La richiesta va respinta, in quanto i
ricorrenti non dimostrano né quali fossero le precedenti dimensioni
dell’immobile che è stato abbattuto, né quale fosse lo
stato in cui versava, prima dei lavori sulle tubazioni dell’acqua intervenuti
sulla strada ove esso era ubicato, limitandosi a attribuire la responsabilità
del crollo alla ditta esecutrice delle stesse opere, imputata di avere
realizzato le tubazioni ad una distanza più vicina al marciapiede della casa e
non al centro della strada come risulterebbe dal progetto. E
non suffragano detta deduzione neppure con documentazione fotografica, che
dimostri dove la ditta Rotella, pure chiamata in giudizio, stesse operando e
dove invece avrebbe dovuto operare.

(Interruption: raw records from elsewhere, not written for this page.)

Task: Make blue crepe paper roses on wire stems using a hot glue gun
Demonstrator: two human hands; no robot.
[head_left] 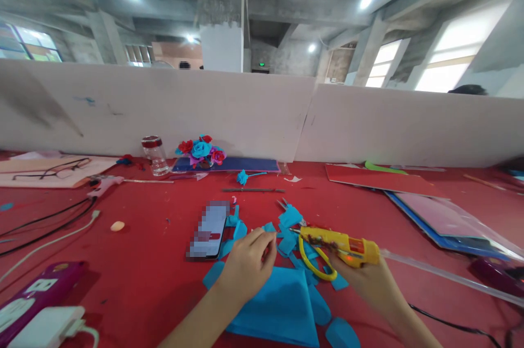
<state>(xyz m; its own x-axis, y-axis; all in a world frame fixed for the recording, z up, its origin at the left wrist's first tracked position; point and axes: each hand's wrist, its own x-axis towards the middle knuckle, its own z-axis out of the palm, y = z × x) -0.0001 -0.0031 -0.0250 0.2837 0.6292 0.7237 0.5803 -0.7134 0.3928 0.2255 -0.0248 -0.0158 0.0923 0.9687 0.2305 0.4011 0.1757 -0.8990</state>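
Observation:
My right hand (360, 271) is wrapped round a yellow hot glue gun (347, 244), whose nozzle points left; a long clear glue stick (446, 273) runs out of its back. My left hand (256, 255) is closed in a pinch just left of the nozzle. A bit of blue shows at its fingertips, but I cannot tell whether they hold it. Scissors with yellow handles (311, 269) lie under the glue gun among several cut blue pieces (290, 216). Below my hands is a folded blue sheet (278, 310). A phone (210, 231) lies left of the pieces.
Behind stand a jar with a red lid (155, 156) and a bunch of paper flowers (202, 150). A blue flower (243, 177) and a thin stick (254, 190) lie in front. Left are a pink glue gun (104, 187) and purple power strip (41, 288); right, stacked sheets (446, 222).

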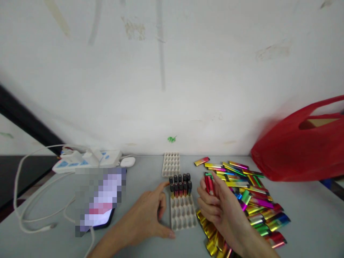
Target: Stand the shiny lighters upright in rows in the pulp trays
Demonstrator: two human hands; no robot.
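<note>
Reaching along the left side of a pale moulded tray (pixel 184 218), my left hand (pixel 147 211) has its thumb and index finger spread. The index fingertip is at the tray's far left corner, by the black-topped tubes (pixel 180 188); the thumb tip lies near its close left corner. Several of these tubes stand upright in the tray's far rows, and the closer pockets hold nothing. To the right of the tray, my right hand (pixel 212 200) is closed around shiny red tubes (pixel 209 184) with a dark and green end, held upright. Their exact number is partly hidden by my fingers.
A heap of shiny multicoloured metallic tubes (pixel 258 202) spreads over the right of the table. Behind the tray lies another pale tray (pixel 171 164). A phone (pixel 107 200), power strip (pixel 90 160), white cable (pixel 23 179) and earbud case (pixel 128 162) are left; a red bag (pixel 301 150) stands right.
</note>
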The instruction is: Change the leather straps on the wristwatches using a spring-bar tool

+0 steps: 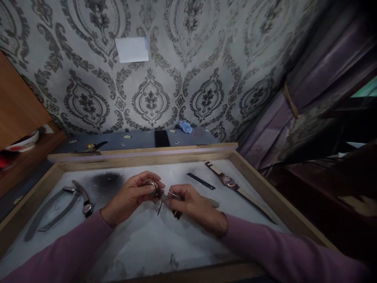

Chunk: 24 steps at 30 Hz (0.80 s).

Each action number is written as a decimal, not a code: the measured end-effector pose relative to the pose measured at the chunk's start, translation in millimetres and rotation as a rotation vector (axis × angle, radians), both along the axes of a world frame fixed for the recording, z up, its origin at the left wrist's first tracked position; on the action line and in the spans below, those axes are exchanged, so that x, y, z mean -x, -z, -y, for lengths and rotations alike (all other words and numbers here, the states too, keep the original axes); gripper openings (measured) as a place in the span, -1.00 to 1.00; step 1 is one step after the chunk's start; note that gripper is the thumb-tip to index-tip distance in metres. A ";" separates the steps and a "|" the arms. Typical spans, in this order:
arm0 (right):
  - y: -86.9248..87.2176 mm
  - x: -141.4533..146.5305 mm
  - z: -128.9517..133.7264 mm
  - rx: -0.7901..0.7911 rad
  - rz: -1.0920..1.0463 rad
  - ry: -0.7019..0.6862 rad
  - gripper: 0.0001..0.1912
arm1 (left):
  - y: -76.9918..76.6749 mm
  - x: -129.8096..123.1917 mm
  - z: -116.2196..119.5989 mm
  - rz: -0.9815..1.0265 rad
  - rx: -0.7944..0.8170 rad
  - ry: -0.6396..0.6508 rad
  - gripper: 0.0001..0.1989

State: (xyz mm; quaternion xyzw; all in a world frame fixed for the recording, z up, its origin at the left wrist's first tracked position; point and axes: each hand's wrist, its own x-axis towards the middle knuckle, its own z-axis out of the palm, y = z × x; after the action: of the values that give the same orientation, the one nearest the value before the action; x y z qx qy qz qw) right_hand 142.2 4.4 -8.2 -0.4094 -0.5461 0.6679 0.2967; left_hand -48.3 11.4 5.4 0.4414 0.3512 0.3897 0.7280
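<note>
My left hand [131,196] is closed round a wristwatch [153,188], its round metal case between the thumb and fingers. Close against it, my right hand [191,204] pinches a slim, pale strip [164,199] that meets the watch's near side; whether this is a strap or a tool I cannot tell. A pale rounded end [212,202] sticks out behind the right hand. Below the fingers, a thin dark piece [160,208] points down. Partly hidden under my right hand is a small shiny dark and gold piece [177,214].
The wooden-framed tray [147,161] surrounds the work. At left lie a watch [87,209] and grey straps [69,208]; at right, a dark flat blade-like strip [200,181] and a tan-strapped watch [229,181]. Behind are a black phone [161,138] and a blue cloth [185,127].
</note>
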 end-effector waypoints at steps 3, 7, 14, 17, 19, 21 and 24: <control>-6.6 -4.6 0.4 -0.039 0.046 -0.013 -0.70 | -2.3 5.3 -3.1 -0.100 -0.033 0.063 -0.81; -15.1 -7.4 1.3 -0.055 0.054 -0.051 -0.66 | -6.7 8.4 -2.8 -0.155 -0.014 0.128 -0.74; -17.6 -13.7 -1.0 -0.115 0.084 -0.139 -0.71 | -13.1 11.8 0.1 -0.209 -0.028 0.357 -0.72; -20.1 -15.9 -2.2 -0.158 0.101 -0.169 -0.71 | -13.3 12.1 1.6 -0.202 -0.064 0.424 -0.75; -21.8 -17.1 -3.1 -0.172 0.115 -0.186 -0.72 | -12.1 11.9 2.6 -0.215 -0.100 0.438 -0.78; -22.6 -18.5 -4.2 -0.180 0.134 -0.200 -0.74 | -11.0 11.3 4.1 -0.246 -0.119 0.437 -0.80; -22.0 -20.6 -5.3 -0.188 0.168 -0.223 -0.74 | -11.6 9.6 7.8 -0.286 -0.143 0.425 -0.81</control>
State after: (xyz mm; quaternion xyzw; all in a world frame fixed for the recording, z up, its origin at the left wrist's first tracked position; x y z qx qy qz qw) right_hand 162.8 9.7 13.8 -0.3712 -0.6711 0.6062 0.2108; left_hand -57.9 3.5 17.0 0.6062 0.3214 0.1854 0.7035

Di talchè non è
provato il nesso eziologico tra evento e danno,
necessario, oltre all’ingiustizia dello stesso, affinchè
il giudice possa procedere ad una pronuncia in merito.

Tutto ciò
conformemente al tradizionale principio civilistico,
costantemente richiamato dalla giurisprudenza di questo Tribunale, secondo il
quale in materia di prove dei fatti il principio dispositivo opera
incondizionatamente qualora si tratti di materiale probatorio la cui produzione
in giudizio rientri nella piena disponibilità della parte interessata. (ed anche
T.A.R. Campania, sez. V, Napoli, 8 febbraio 2002, n. 762).

Il difetto di dimostrazione sopra
indicato non rende neppure possibile l’indicazione di criteri acchè l’amministrazione possa effettuare
una congrua proposta di risarcimento nel termine fissato dal giudice, ai sensi
dell’art. 35, comma 2 del D.Lgs. 31 marzo 1998, n.
80.

Per le considerazioni di cui sopra il
ricorso va in parte accolto e per l’effetto va
annullato il provvedimento in data 21 febbraio 2001 del Comune di Filadelfia,
come in motivazione indicato, per il resto va respinto.

Le spese seguono la soccombenza parziale e vanno liquidate come da dispositivo.

P.Q.M.

Il Tribunale Amministrativo Regionale
per la Calabria – Sezione Seconda definitivamente pronunziando sul ricorso n.
1360/1999 lo accoglie in parte e per l’effetto annulla
il provvedimento in data 21 febbraio 2001 del Comune di Filadelfia, come in
motivazione indicato, per il resto lo respinge.

Condanna il Comune di Filadelfia al
pagamento di Euro 2000,00 a favore dei
ricorrenti per spese di giudizio ed onorari.

Ordina che la presente sentenza venga eseguita dall’Autorità Amministrativa.

Così deciso in
Catanzaro nella Camera di Consiglio del 9 luglio 2004.